When a product calls itself "AdBlock," naive little fools like me tend to assume (at least at first) that that
what it does. And that it does it globally
. When it doesn't - or the publisher switches horses in the middle of the stream - I think it's incumbent on them be more upfront and public about their policy change, "lest disappointment ensue" as a badly translated set of instructions once said.
Perhaps it's because I have a big problem with the whole "monetization" concept itself that I get so irritable about things like what AdBlock is doing. I think it far more honest and dignified that somebody who wants to make money from their works simply put them up for sale to the people who are using them - as opposed to putting in some sneaky semi-hidden revenue stream while hoping that most people won't notice or care about it.
But that's probably just me.
Note: another popular blocking product called Ghostery
now also has a hidden revenue stream. Ghostery was bought by Evidon in 2010. MIT's Technology Review covered that debate in an article that can be read here
From the MIT article:
That makes Evidon, which bought Ghostery in 2010, something of an anomaly in the complex world of online advertising. Whether in Congress or at the Web standards body W3C, debates over online privacy typically end up with the ad industry and privacy advocates facing off along clearly demarcated lines (see “High Stakes in Internet Tracking”).
Evidon straddles both sides of that debate. “This is not a scheme,” says Scott Meyer, Evidon’s cofounder and CEO and formerly a senior figure in the New York Times Company’s online operations, when asked about that dual role. He says there is no conflict in offering a tool that helps users hide from the ad industry while also helping that same industry.

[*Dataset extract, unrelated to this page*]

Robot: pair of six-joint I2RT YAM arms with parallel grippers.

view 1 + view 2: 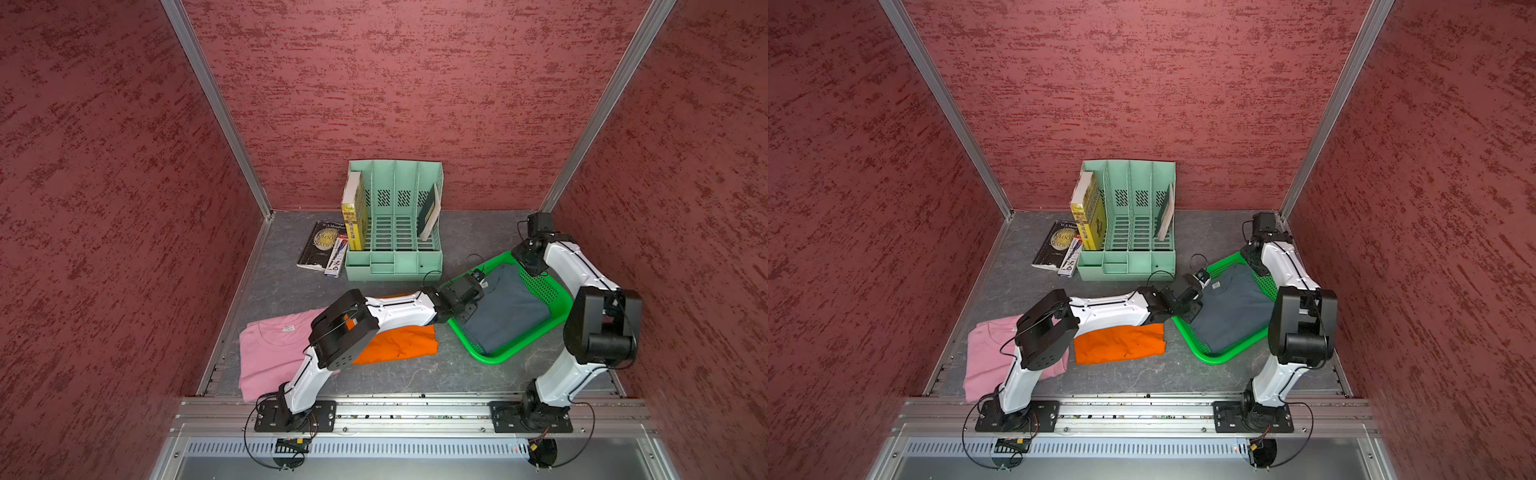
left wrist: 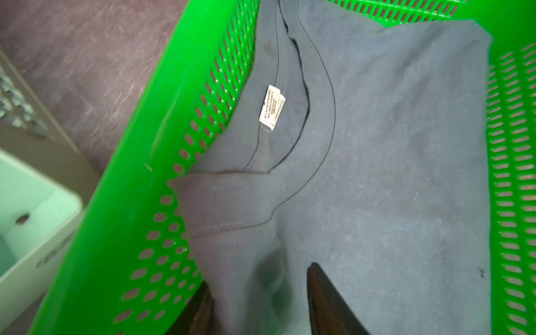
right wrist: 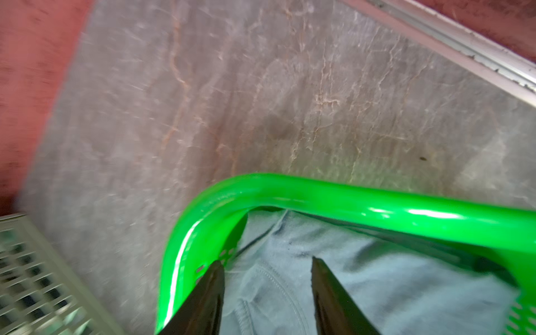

“Anything that gives people more transparency and control is good for the industry,” says Meyer, who says it’s fine with him that most Ghostery users opt not to share data with Evidon. Meyer points out that those who want to block online advertising are unlikely to respond to it, making Ghostery use good for both sides. Meyer also says that Ghostery users are presented with clear disclosures about how the company uses their data if they opt in. However, MIT Technology Review found that it was possible for a user to opt in without seeing the disclosures.
Which is another problem with monetization
. It can be implemented at any time with scant notice, whether by the original developer (often), or by some company acquiring the product (always).
As time goes on, the truth in the saying "if you're not the customer - you're the product
" becomes more and more inescapable when it comes to closed-source software.